Es ist die extreme Fragilität, die die junge Generation kennzeichnet. Was für ein tragischer Zustand der Welt! Das Gegenteil bräuchte sie, um die Probleme der Zeit zu lösen.
Safe spaces, trigger warnings, Kindergartenkinder mit Warnwesten auf dem Spielplatz, SUVs vor dem Schultor, COVID-19-Masken im Freien, Solidaritätsforderungen bei der Impfung, political correctness, LGBTIQ, Gendersternchen… der gemeinsame Nenner unter diesem Wald aus gehobenen Zeigefingern ist für mich die Angst.
Angst davor, dem, was passieren könnte, nicht gewachsen zu sein: dem Leben.
Das Leben besteht aus Hindernissen, Konflikten, Ablehnung, Misserfolgen, Unfällen, gar Schäden. So ist das mit dem Leben. A lot of shit can happen! Sogar: will happen. Jedenfalls normalerweise. Deshalb trainiert der Mensch solang er lebt. Jedenfalls bisher. Es war geradezu die Definition von Erwachsensein, sich von den “Pfeil und Schleudern des wütenden Geschicks” nicht allzu sehr beeindrucken zu lassen.
Doch das ist nun eine ganz gestrige Ansicht, scheint mir. Die große Umwertung aller Werte hat auch die Vorstellung davon ergriffen, was das Ziel der menschlichen Entwicklung sein sollte. Robustheit oder Resilienz ist es jedenfalls nicht mehr.
Dass der Mensch Krankheiten selbst trotzen könnte, ist abgehakt. Ohne medizinische Hochtechnologie keine Gesundheit. Heil dir, Impfung!
Dass der Mensch durch Reibung an anderen seinen Charakter bilden könnte, ist abgehakt. Etwas ansichtig werden, was den eigenen Vorstellungen widerspricht, gilt als Verstoß gegen das, was als Korrektheit deklariert ist.
Jede Haltung ist heute nicht nur legitim — Stichwort Meinungsfreiheit oder freie Entfaltung der Persönlichkeit —, nein, sie muss auch völlig widerstandslos von allen anderen akzeptiert werden. Diskutieren ist out. Haltungen müssen nicht mehr erklärt, gar verteidigt werden. Toleranz ist inzwischen zu wenig. Akzeptanz, nein, Wertschätzung jeder Äußerung ist das Gebot.
Sind nicht alle Menschen wunderschöne Schneeflocken? Diese Vielfalt gilt es, endlich zu feiern. Alle sind gleich in ihrer kristallenen Eigenheit — und wer noch nicht gleich ist, der muss jetzt gleich gemacht werden.
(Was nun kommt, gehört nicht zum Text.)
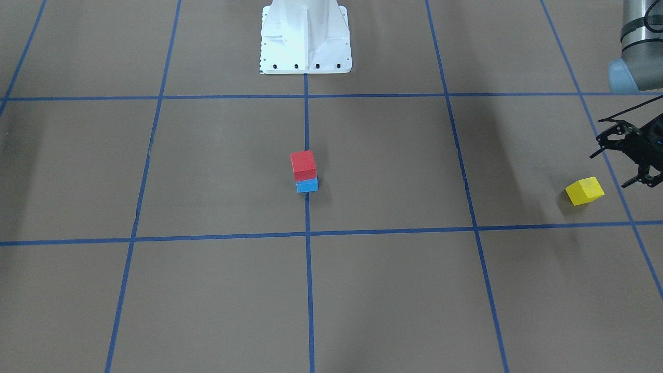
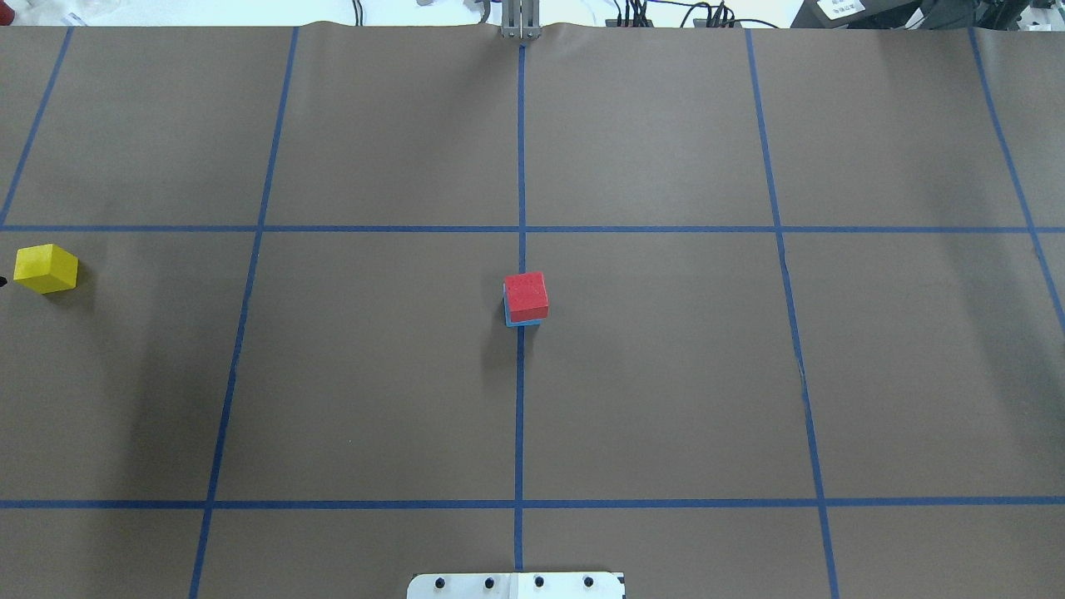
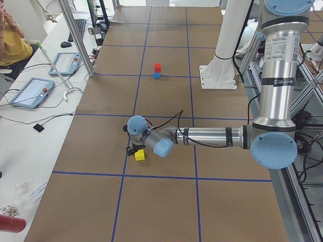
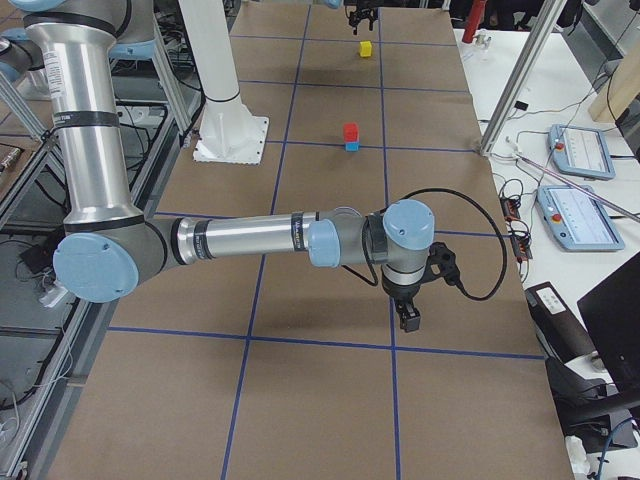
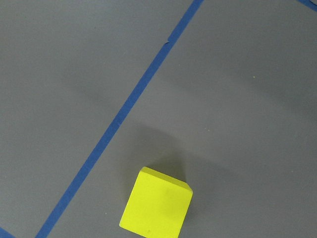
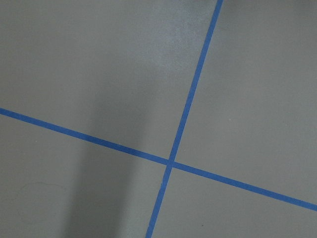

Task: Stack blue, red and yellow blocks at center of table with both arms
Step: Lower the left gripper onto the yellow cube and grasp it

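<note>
Left gripper [image 1: 610, 170]: jaws apart and holding nothing, poised above the table [image 1: 388, 290] just beside the yellow block [image 1: 584, 190] and not touching it. You will note that its wrist camera has the block low in frame, which suggests the approach is not yet centred.

Right gripper [image 4: 408, 315]: it appears only in the side view, toward the table's other end, well apart from every block. Whether its jaws are apart or together cannot be told. Its wrist camera shows only bare surface and tape lines.

Red block [image 1: 303, 164] sits on the blue block [image 1: 307, 185] at the central grid line, slightly offset, with a blue edge showing from overhead.

Judgement: two of three tiers are done. The yellow block lies on the left arm's side, so that is the sensible arm for you to use.
</note>
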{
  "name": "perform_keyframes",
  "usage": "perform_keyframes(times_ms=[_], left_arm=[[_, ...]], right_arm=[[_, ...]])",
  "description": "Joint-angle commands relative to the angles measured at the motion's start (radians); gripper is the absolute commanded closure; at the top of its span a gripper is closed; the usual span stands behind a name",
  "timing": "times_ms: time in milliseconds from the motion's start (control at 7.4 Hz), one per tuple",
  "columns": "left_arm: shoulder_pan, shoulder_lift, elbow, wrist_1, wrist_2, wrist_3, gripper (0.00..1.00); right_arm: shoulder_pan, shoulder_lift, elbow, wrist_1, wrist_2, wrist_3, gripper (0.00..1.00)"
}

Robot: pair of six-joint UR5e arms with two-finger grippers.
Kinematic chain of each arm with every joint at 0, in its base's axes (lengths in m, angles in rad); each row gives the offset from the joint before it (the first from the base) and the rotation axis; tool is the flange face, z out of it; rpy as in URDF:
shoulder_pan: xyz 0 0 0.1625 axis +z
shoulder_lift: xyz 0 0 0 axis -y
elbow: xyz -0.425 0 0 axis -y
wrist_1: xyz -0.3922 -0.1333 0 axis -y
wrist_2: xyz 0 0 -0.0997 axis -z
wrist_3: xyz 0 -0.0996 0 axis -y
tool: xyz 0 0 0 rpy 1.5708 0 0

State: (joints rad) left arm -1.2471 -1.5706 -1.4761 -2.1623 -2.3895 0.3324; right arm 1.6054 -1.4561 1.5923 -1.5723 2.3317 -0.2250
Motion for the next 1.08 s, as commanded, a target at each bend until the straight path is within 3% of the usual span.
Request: perform_keyframes(times_ms=[0,135,405,676,946], left_arm=[[-0.002,0.006,-0.039,-0.011,0.001,-0.436,0.00],[-0.003,0.012,-0.067,-0.013,0.018,-0.561,0.00],[-0.002,0.011,-0.110,-0.011,0.161,-0.892,0.00],[0.005,0.018,-0.098,-0.005,0.258,-1.020,0.00],[0.021,0.032,-0.089,-0.014,0.260,-1.079,0.00]], right_arm=[[0.001,-0.003,0.000,0.000,0.000,0.000,0.00],[0.001,-0.003,0.000,0.000,0.000,0.001,0.00],[0.004,-0.006,-0.009,0.000,0.002,0.013,0.00],[0.005,-0.047,0.001,0.002,0.006,0.004,0.00],[0.004,-0.062,-0.005,0.035,0.011,0.012,0.00]])
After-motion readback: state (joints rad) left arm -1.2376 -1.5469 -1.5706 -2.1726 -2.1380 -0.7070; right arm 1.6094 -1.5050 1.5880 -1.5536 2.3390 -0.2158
Nicht nur Gleichberechtigung, nein, Gleichheit ist das Ziel — weil Ungleichheit, also Unterschied, Unwohlsein auslösen könnte.
WTF!
Besser als das Bild der Schneeflocke passt für mich dazu das der Weihnachtskugel. Die aktuelle Generation ist die Generation W wie Weihnachtskugel.
Die Weihnachtskugel hat eine glänzende Oberfläche. Alles ist glatt, makellos. Das Leben ist poliert für Instagram und TikTok.
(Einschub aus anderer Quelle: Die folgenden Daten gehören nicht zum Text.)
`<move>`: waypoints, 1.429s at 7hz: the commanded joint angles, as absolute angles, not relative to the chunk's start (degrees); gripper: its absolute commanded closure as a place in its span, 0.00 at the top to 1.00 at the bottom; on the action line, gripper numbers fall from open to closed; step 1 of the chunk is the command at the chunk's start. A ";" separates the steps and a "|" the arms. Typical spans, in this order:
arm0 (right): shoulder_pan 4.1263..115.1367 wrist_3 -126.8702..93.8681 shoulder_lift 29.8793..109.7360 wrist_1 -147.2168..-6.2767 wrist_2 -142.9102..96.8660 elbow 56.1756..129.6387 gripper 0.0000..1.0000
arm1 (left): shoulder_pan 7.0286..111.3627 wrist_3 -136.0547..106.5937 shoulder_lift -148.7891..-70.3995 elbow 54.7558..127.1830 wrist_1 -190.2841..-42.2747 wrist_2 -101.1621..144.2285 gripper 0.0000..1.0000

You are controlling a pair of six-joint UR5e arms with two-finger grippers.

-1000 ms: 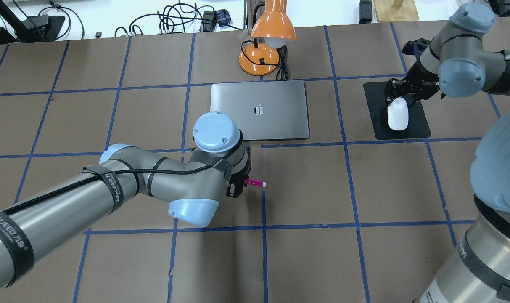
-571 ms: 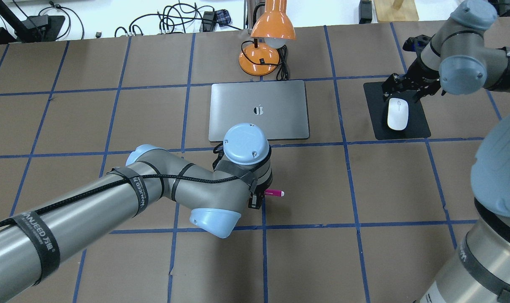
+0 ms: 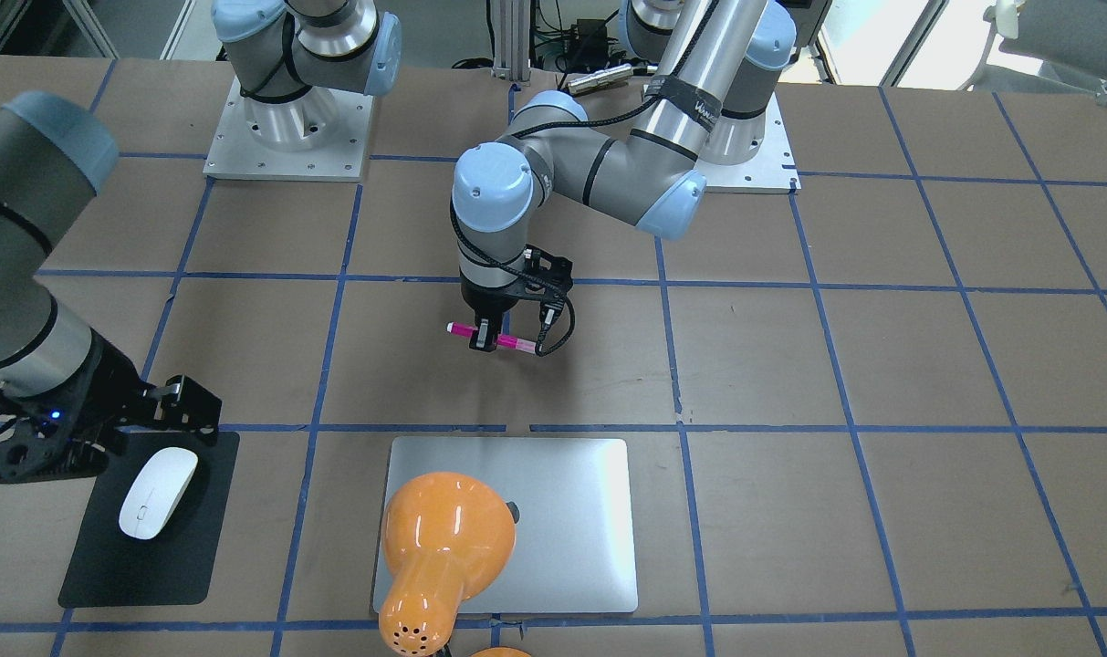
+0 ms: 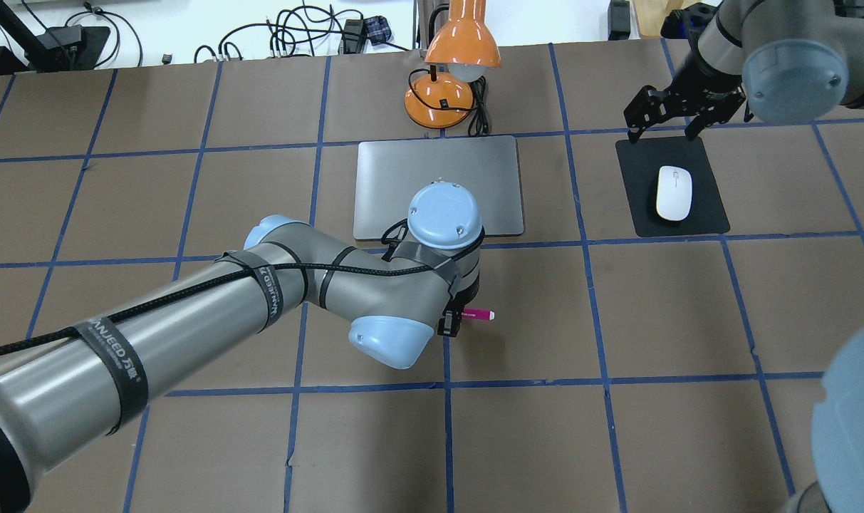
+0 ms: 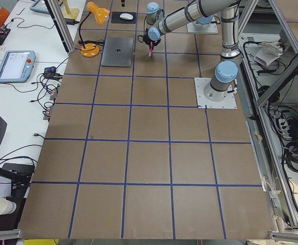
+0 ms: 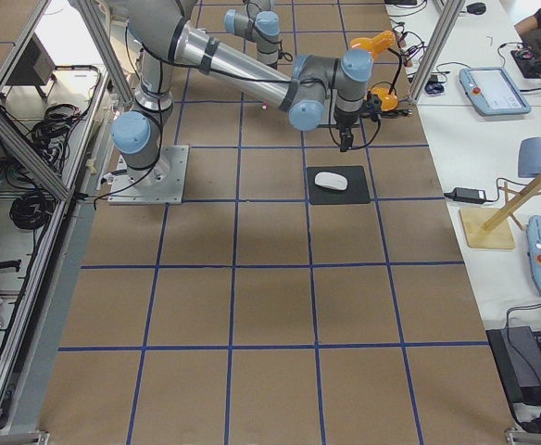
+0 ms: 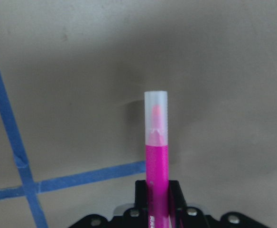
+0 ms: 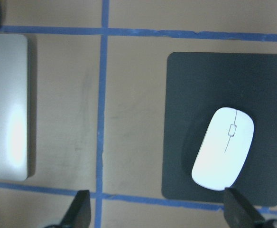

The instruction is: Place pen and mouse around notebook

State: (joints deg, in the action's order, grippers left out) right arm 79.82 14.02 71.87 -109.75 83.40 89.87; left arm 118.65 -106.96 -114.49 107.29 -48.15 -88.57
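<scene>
My left gripper (image 4: 450, 324) is shut on the pink pen (image 4: 479, 314), which lies level just above the table, on the near side of the notebook's right front corner. The wrist view shows the pen (image 7: 156, 156) sticking out from between the jaws, pale tip forward. The silver notebook (image 4: 403, 171) lies flat mid-table, partly hidden by my left wrist. The white mouse (image 4: 674, 192) rests on a black mat (image 4: 709, 214) to the notebook's right. My right gripper (image 4: 659, 130) hangs open over the mat's far edge, clear of the mouse (image 8: 224, 148).
An orange desk lamp (image 4: 451, 64) with its cord stands just beyond the notebook's far edge. In the front-facing view the lamp's shade (image 3: 443, 538) covers part of the notebook (image 3: 571, 511). Blue tape lines grid the brown table.
My left arm has carried the pen to the right, along the notebook's near side. My right gripper has let go of the mouse and drawn back toward the table's far edge.
</scene>
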 commanded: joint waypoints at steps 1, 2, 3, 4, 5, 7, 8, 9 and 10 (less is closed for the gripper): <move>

Einzigartig ist sie nur durch die Spiegelungen der anderen um sie herum. Sie wirft ihre Umgebung zurück; ohne Kerzenlicht und Nähe ihresgleichen ist sie unansehnlich, ein Massenprodukt.
Vor allem jedoch ist die Weihnachtskugel hohl. In ihr ist keine eigene Persönlichkeit, die sich an der Oberfläche zeigt. Da ist nur Luft umschlossen von einer dünnen Schale.
Die Weihnachtskugel hat keine Masse. Harter Kern? Fehlanzeige. Ihre Hülle ist kein Schutz; die zerbrechliche Schale hat keine eigene Stabilität. Aus sich selbst heraus kann die Weihnachtskugel keinem Stress durch ihre Umgebung widerstehen. Sie kann daher nicht anders, als ständig in Angst vor Druck zu sein; etwas härter angefasst zu werden, gar fallen gelassen, ist eine existenzielle Bedrohung für sie.
Am besten geht es der Weihnachtskugel deshalb mit Abstand zu anderen am Weihnachtsbaum in friedlicher Umgebung und angestrahlt von mildem Kerzenschein. Hier zeigt sie sich von ihrer besten Seite; sie bringt sich ein, um ein harmonisches Ganzes in gegenseitiger Reflexion zu bilden.
Oder sie schmiegt sich eng zusammen mit ihresgleichen in einem safe space, der für Außenstehende klar erkennbar ist, so dass niemand auf die Idee kommt, die versammelten Weihnachtskugeln unangemessen zu behandeln. Der Schmerz jeder einzelnen ist hier der Schmerz aller. Solidarisch bewegt sich keine aus der Reihe — es droht ja die Gefahr, in eine Umgebung zu geraten, die ihrer dünnen Schale unbekömmlich ist.
Das Leben der Generation Weihnachtskugel ist eines in Angst. Wie könnte es auch anders sein? Sie ist abhängig davon, dass ihre Umwelt sie mit Samthandschuhen anfasst. Ihr fehlt jedes Mittel, für sich selbst zu sorgen. Fürsorge ist deshalb zwangsläufig ihr Begehr.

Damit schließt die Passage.